The method SortPair_Create

Prototype


int SortPair_Create(void* This,void* listStore,int valueType,int blkSize);
The SortPair_Create method initializes a structure which describes the sort pair list and writes the initial block for that sort pair to the LongMemory area. Note that memory for the control structure is allocated by the user of this method. This method has the following parameters:

Parameter Description
This Specifies the handle of the information structure controlling the sort pair list. The memory for this structure most be allocated as an int vector and managed by the caller via a reference to the SortPair_Stack constant in the header. A typical declaration is "auto int sortPair[SortPair_StackSize];".
listStore Specifies the handle for the LongMemory area that contains the sort pair.
valueType Specifies the type of value being used to order the entries in the list. This must be one of the basic representation type constants REP_* from the header.
blkSize Specifies the block size to be used for the sorted values. If zero, then the value of LongMemory_GetPostingSize() is used.

If all goes well then the method returns the location in the LongMemory area of the control information vector for the sort pair list. If there is a problem, then a zero is returned.

The method SortPair_CreatePostingPair

Prototype


int SortPair_CreatePostingPair(void* listStore);
The SortPair_CreatePostingPair method creates a small integer SortPair used for looking up links and relationships between components in LongMemory based on their defining root offsets. The information structure associated with posting pairs itself is allocated locally on the stack and is never left open; therefore, posting pairs do not have handles and are controlled entirely via their root offsets. This method has the following parameter:

Parameter Description
listStore Specifies the handle for the LongMemory area that contains the posting pair.

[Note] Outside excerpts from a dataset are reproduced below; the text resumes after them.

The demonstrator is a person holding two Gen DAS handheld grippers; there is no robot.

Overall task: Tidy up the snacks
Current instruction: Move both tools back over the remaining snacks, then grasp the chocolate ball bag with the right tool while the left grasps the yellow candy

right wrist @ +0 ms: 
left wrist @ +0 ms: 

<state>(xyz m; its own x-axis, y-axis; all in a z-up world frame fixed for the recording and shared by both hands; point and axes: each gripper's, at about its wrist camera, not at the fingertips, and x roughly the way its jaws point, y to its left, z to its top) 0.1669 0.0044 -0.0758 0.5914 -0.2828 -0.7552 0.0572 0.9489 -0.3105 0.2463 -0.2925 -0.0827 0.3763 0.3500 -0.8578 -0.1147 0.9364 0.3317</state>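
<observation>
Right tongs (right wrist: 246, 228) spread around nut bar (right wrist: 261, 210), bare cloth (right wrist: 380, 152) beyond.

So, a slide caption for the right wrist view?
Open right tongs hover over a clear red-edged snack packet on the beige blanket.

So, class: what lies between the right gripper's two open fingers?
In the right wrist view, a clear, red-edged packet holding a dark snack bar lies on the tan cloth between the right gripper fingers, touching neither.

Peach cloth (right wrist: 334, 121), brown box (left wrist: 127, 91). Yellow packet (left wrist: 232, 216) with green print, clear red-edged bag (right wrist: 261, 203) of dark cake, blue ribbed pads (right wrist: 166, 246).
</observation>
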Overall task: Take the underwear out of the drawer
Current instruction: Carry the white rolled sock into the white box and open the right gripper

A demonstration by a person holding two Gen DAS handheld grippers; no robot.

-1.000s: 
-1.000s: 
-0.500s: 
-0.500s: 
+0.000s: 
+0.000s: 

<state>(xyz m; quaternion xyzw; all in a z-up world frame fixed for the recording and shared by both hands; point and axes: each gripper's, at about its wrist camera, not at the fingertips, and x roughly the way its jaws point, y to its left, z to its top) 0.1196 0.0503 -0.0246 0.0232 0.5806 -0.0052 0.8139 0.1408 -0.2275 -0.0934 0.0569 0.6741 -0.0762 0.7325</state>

If all goes well, then the method returns the root offset in the LongMemory area of the control information vector for the posting pair. If there is a problem, then a zero is returned.

The method SortPair_Find

Prototype


int* SortPair_Find(void* This,void* value,int delta);
The SortPair_Find method finds a value in a sort pair list. The value as specified must be of the type specified for the list when it was created. As this runs it retains the search path used (see the discussion in the introduction). If the value is not in the list then the search path can be used to insert the value into the list very quickly since its location has already been determined. The parameters of this method are as follows:

Parameter Description
This Specifies the handle for the information structure controlling the sort pair list.
value Specifies the value being sought in the list. It must be of the type specified when the list was created.
delta Specifies whether the caller wants to change the pair value. A nonzero value indicates yes, while a zero value indicates no.

If there is a pair in the list with the specified value, then a pointer to that pair is returned. If there is no pair with a matching value then a NULL is returned.

The method SortPair_FindPosting

Prototype


int SortPair_FindPosting(void* listStore,int basePoint,int pairIndex);
The SortPair_FindPosting method looks up the posting value associated with a posting index into a posting pair. The parameters of this method are as follows:

Parameter Description
listStore Specifies the handle for the LongMemory area that contains the posting pair.
basePoint Specifies the root offset of the posting pair in the LongMemory area as returned by the method SortPair_CreatePostingPair.
pairIndex Specifies the index value for which a corresponding posting value is desired.

If the posting pair contains an entry for the index, then its associated value is returned; else a zero is returned.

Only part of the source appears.